▶ [TASK STATEMENT] Every record must be restated exactly as written.

(Data entries)
((

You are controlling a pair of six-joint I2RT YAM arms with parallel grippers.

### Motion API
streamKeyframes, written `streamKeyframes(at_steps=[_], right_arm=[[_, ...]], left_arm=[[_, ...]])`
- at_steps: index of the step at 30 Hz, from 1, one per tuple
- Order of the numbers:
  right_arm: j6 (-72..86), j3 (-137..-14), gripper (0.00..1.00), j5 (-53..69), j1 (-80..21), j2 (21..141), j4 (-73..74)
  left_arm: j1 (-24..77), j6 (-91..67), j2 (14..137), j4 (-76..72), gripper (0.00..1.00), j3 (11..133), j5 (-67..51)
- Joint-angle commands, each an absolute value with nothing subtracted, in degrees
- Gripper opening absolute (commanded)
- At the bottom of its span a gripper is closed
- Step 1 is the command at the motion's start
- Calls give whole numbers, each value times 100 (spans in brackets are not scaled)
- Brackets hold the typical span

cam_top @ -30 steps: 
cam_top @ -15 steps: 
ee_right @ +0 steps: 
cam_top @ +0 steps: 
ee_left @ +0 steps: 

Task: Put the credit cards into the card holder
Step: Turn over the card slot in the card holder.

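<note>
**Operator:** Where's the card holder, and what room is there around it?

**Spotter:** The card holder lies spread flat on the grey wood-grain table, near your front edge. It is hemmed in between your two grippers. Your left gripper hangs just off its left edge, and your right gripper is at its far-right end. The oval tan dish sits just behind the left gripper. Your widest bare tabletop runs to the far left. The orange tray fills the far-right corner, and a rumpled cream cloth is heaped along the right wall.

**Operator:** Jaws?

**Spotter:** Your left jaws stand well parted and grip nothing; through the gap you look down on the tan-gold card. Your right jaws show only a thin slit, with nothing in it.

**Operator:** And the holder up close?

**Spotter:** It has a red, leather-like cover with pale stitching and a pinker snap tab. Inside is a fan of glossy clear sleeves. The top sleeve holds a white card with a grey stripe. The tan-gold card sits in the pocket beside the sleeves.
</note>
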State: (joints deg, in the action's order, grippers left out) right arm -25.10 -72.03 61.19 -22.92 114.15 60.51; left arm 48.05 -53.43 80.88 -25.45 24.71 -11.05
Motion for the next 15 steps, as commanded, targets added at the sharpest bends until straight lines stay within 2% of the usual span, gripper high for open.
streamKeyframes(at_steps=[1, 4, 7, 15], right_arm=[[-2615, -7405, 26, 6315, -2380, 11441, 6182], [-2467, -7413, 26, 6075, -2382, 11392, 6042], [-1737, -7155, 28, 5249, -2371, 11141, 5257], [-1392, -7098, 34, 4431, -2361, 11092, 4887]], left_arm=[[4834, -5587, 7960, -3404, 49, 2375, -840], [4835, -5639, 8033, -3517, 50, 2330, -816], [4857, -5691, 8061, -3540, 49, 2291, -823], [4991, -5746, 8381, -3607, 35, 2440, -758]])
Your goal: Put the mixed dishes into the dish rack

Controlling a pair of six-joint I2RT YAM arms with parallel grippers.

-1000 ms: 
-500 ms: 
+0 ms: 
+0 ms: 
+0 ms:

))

▶ [EXERCISE OUTPUT]
You are controlling a pair of six-joint I2RT YAM arms with parallel grippers.

### Motion API
streamKeyframes, written `streamKeyframes(at_steps=[_], right_arm=[[_, ...]], left_arm=[[_, ...]])`
- at_steps: index of the step at 30 Hz, from 1, one per tuple
- Order of the numbers:
  right_arm: j6 (-72..86), j3 (-137..-14), gripper (0.00..1.00), j5 (-53..69), j1 (-80..21), j2 (21..141), j4 (-73..74)
  left_arm: j1 (-24..77), j6 (-91..67), j2 (14..137), j4 (-76..72), gripper (0.00..1.00), j3 (11..133), j5 (-67..51)
- Joint-angle commands, each an absolute value with nothing subtracted, in degrees
- Gripper opening absolute (commanded)
- At the bottom of its span a gripper is closed
- Step 1 is the command at the motion's start
- Calls give whole numbers, each value times 100 (spans in brackets are not scaled)
- Brackets hold the typical span

cam_top @ -30 steps: 
cam_top @ -15 steps: 
ee_right @ +0 steps: 
cam_top @ +0 steps: 
ee_left @ +0 steps: 

Task: Put the credit cards into the card holder
Step: Turn over the card slot in the card holder.

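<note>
**Operator:** Where's the card holder, and what room is there around it?

**Spotter:** The card holder lies spread flat on the grey wood-grain table, near your front edge. It is hemmed in between your two grippers. Your left gripper hangs just off its left edge, and your right gripper is at its far-right end. The oval tan dish sits just behind the left gripper. Your widest bare tabletop runs to the far left. The orange tray fills the far-right corner, and a rumpled cream cloth is heaped along the right wall.

**Operator:** Jaws?

**Spotter:** Your left jaws stand well parted and grip nothing; through the gap you look down on the tan-gold card. Your right jaws show only a thin slit, with nothing in it.

**Operator:** And the holder up close?

**Spotter:** It has a red, leather-like cover with pale stitching and a pinker snap tab. Inside is a fan of glossy clear sleeves. The top sleeve holds a white card with a grey stripe. The tan-gold card sits in the pocket beside the sleeves.
</note>
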State: (joints deg, in the action's order, grippers left out) right arm -25.10 -72.03 61.19 -22.92 114.15 60.51; left arm 48.05 -53.43 80.88 -25.45 24.71 -11.05
Motion for the next 15 steps, as commanded, targets added at the sharpest bends until straight lines stay within 2% of the usual span, gripper high for open.
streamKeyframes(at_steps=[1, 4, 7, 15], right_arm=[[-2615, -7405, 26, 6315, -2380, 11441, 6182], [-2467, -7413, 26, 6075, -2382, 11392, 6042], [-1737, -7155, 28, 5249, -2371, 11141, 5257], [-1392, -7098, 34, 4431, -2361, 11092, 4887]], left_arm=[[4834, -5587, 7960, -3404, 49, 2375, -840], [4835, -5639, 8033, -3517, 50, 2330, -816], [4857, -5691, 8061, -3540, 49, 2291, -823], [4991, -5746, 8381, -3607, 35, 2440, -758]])
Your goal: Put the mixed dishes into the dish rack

Controlling a pair of six-joint I2RT YAM arms with parallel grippers.

-1000 ms: 
-500 ms: 
+0 ms: 
+0 ms: 
+0 ms:

The exercise concludes with that.